> _Task details_
Please work out how many of the lines below include "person". Only the number should be given.

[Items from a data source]
********************
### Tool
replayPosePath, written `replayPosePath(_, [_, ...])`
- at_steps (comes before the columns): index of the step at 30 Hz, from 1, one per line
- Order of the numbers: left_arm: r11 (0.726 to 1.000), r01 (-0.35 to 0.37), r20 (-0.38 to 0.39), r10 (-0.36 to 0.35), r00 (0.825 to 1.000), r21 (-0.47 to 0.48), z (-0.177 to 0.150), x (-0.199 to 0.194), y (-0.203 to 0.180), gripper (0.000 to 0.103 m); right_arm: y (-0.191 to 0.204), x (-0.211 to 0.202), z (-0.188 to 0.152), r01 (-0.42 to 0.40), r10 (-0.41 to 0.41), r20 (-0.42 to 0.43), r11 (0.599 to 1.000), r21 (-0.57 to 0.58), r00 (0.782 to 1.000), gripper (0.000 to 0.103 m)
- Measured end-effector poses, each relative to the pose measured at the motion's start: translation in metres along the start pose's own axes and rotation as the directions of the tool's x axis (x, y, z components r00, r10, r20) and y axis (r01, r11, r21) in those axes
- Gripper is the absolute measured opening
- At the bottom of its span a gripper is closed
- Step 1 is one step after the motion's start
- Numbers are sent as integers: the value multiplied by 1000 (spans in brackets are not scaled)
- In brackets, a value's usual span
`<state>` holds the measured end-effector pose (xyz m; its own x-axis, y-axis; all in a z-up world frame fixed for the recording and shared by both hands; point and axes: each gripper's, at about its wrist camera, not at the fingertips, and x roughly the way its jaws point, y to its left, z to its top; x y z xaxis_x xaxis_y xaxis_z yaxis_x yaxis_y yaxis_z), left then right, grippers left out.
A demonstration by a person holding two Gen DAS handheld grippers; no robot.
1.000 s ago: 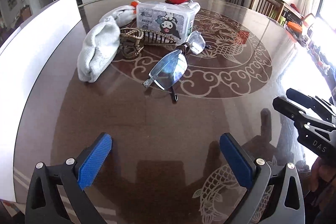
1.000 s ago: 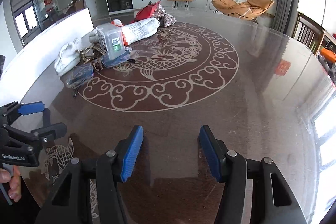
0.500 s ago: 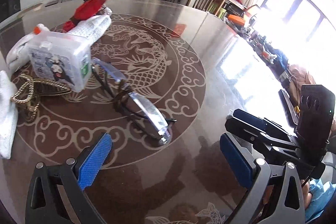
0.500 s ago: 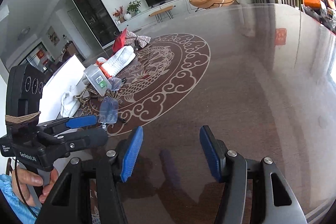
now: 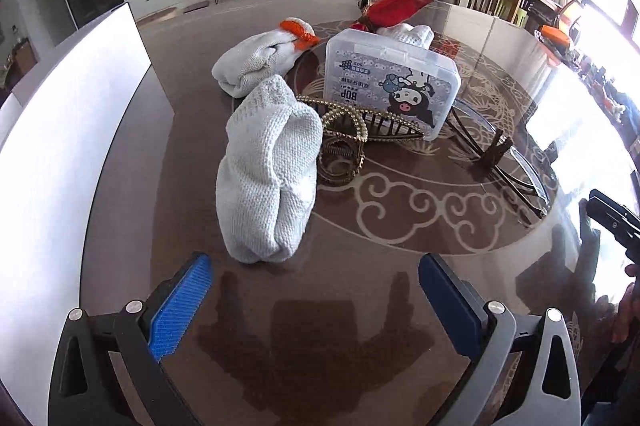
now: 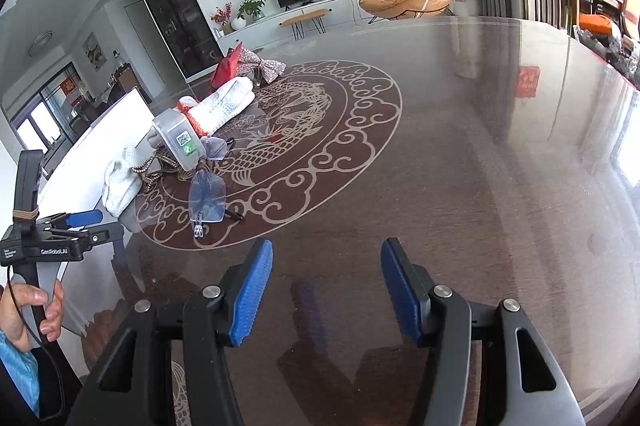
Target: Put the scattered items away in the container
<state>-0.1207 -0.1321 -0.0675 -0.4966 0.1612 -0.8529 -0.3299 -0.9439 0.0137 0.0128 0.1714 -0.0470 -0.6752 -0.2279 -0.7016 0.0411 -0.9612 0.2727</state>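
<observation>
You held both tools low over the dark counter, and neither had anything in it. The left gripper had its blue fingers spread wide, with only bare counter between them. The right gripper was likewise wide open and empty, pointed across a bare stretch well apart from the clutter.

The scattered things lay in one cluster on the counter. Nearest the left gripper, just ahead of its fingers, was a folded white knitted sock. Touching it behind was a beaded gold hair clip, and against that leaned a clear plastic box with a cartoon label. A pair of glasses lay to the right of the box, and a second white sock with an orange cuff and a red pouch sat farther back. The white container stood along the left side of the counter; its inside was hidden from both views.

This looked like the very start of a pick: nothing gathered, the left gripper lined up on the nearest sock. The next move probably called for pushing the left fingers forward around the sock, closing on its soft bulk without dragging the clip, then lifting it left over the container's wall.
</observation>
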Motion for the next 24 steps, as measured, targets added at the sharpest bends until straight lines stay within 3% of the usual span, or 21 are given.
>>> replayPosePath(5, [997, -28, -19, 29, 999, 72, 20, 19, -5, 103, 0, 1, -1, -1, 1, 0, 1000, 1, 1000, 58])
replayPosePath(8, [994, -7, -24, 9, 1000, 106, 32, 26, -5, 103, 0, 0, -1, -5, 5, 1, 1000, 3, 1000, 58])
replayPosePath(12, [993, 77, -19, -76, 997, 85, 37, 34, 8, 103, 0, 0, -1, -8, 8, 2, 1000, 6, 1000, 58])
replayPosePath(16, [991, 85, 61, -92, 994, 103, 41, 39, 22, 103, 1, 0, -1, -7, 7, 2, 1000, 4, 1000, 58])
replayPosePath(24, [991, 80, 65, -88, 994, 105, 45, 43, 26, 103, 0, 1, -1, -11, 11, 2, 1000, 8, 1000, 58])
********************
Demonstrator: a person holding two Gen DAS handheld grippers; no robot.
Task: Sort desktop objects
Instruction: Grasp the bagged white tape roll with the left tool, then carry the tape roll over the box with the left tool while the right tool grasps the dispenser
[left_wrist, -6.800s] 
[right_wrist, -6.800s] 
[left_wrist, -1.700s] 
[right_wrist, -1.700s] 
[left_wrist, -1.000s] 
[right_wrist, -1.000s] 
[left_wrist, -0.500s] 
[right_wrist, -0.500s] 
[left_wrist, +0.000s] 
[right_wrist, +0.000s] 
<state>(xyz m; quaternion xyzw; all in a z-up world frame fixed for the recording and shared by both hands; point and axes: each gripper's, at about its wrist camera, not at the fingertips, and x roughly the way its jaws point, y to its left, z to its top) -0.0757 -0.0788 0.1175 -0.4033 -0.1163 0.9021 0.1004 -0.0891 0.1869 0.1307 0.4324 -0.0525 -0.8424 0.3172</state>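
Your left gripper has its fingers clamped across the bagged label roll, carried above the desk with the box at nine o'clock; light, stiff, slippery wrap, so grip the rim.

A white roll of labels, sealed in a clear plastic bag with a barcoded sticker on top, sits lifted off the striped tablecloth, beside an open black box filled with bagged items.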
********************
> _Solution_
2